# Gap between interior head casing and wall?



## joecaption (Nov 30, 2011)

Going to have to post some pictures so we can see what your seeing.
If you want this fixed right it just may involve removing the casing.
If they installed new replacement windows and the old ones where the style with window weights I'd bet someone never insulated the huge hole in the sides of the windows where the weights where. or the area between the window jambs and the rough framing.
All that casing should be flat against the wall with no gaps.


----------



## Sloan (Dec 26, 2013)

I'm not sure how to post photos within a thread, but I created an album on this website with some photos and will try to attach them here…

This is between the top of some window trim and a wall:











This is between the bottom of a window and the wall (this is rare; in most rooms the bottom and sides of the trim is pretty flush with the wall):











And this is a gap between a window sill and the apron/skirt (there's another window that has a bigger one, but this was easiest to get a good photo of):


----------



## Sloan (Dec 26, 2013)

Yay, it worked! Also on a lot of windows the size of the gap isn't consistent, as you can see here:











What about just putting backer board in the big gaps and then caulking over it? Would that work? I've never done it before but from hours of Googling it seems like it could be an option.


----------



## joecaption (Nov 30, 2011)

Looks like you may be dealing with some old rough plaster walls, filling and caulking's about all you can do now.
Someone used the wrong style stool and cut it wrong on one of the windows that's why your seeing that big gap on the end.

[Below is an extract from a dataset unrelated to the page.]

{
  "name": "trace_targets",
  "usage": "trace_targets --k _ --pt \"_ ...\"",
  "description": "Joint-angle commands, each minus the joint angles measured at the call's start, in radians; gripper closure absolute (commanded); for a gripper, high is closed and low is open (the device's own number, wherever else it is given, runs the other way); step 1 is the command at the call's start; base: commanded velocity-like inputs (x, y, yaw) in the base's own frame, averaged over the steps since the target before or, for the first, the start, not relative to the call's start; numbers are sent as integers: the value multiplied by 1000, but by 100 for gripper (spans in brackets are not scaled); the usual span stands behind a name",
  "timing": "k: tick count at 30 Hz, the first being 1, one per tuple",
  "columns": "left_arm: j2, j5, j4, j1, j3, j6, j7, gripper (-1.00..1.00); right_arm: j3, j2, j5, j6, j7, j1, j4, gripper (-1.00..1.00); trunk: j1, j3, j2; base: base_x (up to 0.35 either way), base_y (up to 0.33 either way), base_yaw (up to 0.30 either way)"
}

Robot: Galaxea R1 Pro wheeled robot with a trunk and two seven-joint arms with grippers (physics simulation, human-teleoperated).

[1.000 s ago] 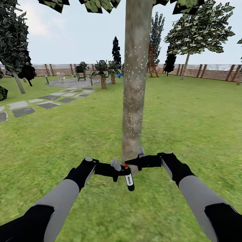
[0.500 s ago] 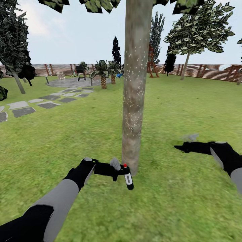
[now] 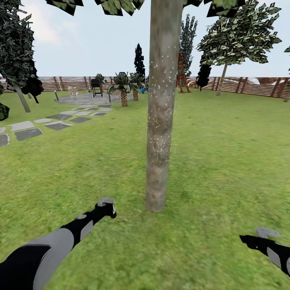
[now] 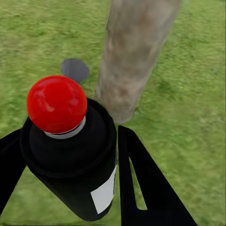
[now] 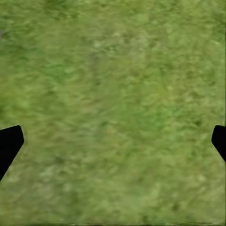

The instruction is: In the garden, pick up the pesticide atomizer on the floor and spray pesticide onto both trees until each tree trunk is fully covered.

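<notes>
At lower left of the head view, my left gripper (image 4: 101, 188) clamps the black, red-capped pesticide atomizer (image 4: 70, 150), now drawn back from the mottled grey-brown tree trunk (image 3: 160, 121) at centre. White pesticide specks (image 3: 159, 117) dot its upper bark; the base looks bare, so spraying from here may miss it. At lower right, my right gripper (image 5: 113, 141), spread open and empty over green grass (image 5: 117, 94), has swung away from the trunk.
</notes>
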Motion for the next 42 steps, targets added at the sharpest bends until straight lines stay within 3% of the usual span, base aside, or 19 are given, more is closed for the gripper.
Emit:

It should have been cut on the outside edges so it would fit further inside the window frame. The way it is now it's just barely attached, that's why it's tipping.
It should have been just a flat stool with no notch.
http://www.bairdbrothers.com/1-116-x-3-12-Poplar-Window-Stool-B801-P1990.aspx


----------



## Sloan (Dec 26, 2013)

So do you think backer board + caulk is a workable solution?

They are old and rough walls. There's a room on the back of the house that's a relatively recent addition (like within the last 10 years), and the windows there do not have these issues.


----------



## Windows on Wash (Aug 30, 2011)

+1 to Joe's feedback.

Some backer rod and a clean and steady bead of caulk will do the trick.

Be sure to tape off to wallpaper and wall if you can't tool out a really nice bead. Prep work will save you from a bad job if you aren't a wiz on the caulking gun.


----------